Redinbo’s strategy is different: it neither harms the bacteria nor targets biochemical processes in human cells. Rather, it targets the ways that pharmaceuticals interact with the microbiome, thus altering drug metabolism for the patient’s benefit.
Setting up trials
In the years since the completion of the mouse studies, he has co-founded Symberix, a biotechnology company that aims to take drugs of this kind to market.
"Symberix recognises the importance of both human health and microbiome health. We aim to discover and develop drugs that correct a disease-causing component of microbiome activity without killing its vast populations of beneficial bacteria. We can think of no existing medicines that work this way," explains co-founder, president and CEO Ward Peterson.
Efforts to develop this pharmaceutical are now well underway. Currently in the ‘lead optimisation’ phase, the programme will focus initially on irinotecan-induced diarrhoea, before looking at chemotherapy-induced diarrhoea more broadly. The goal is to identify a clinical candidate within the next year, before initiating investigational new drug-enabling activities and beginning clinical trials by the end of 2017.
Symberix also has a second programme in the works, which explores lower GI toxicities (enteropathies) associated with non-steroidal anti-inflammatory drugs (NSAIDs). These enteropathies, which can manifest as intestinal ulceration and inflammation, blood loss, anaemia and lower GI bleeding, can pose a serious problem for NSAID users. The company is hoping to find a clinical candidate in twelve to 15 months’ time and start clinical trials by early 2018.

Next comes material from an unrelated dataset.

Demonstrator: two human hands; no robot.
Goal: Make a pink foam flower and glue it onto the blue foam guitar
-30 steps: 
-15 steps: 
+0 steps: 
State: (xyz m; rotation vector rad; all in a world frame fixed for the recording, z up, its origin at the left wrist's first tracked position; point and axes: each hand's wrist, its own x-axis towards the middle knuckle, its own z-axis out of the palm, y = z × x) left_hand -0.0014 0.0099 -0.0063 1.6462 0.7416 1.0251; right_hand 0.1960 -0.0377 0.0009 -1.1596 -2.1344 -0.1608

"The therapeutic adjuncts used for CID and NSAID-enteropathies will need to be different drugs because of the patient population and differences in use of chemotherapy versus NSAIDs. Our goal is to develop therapeutic adjuncts that are optimised and tailored for the intended patient population," explains Peterson.
As the programmes in question gather pace, it’s important to remember that this technology is unprecedented, facing challenges and opportunities alike.
"One question that comes to mind has to do with traditional drug discovery approaches used for human genome targets — how well do these approaches work for microbiome targets, for which there is no precedent?" says Peterson. " Another unprecedented aspect of Symberix is that there are no approved products for the two lead indications CID and NSAID-enteropathy. Thus, there is no established regulatory pathway and no existing market."
As he sees it, the lack of prior examples gives Symberix a great chance to pave a regulatory pathway, bringing important products into untapped and under-served markets, and ensuring that existing treatments don’t create more problems than they solve.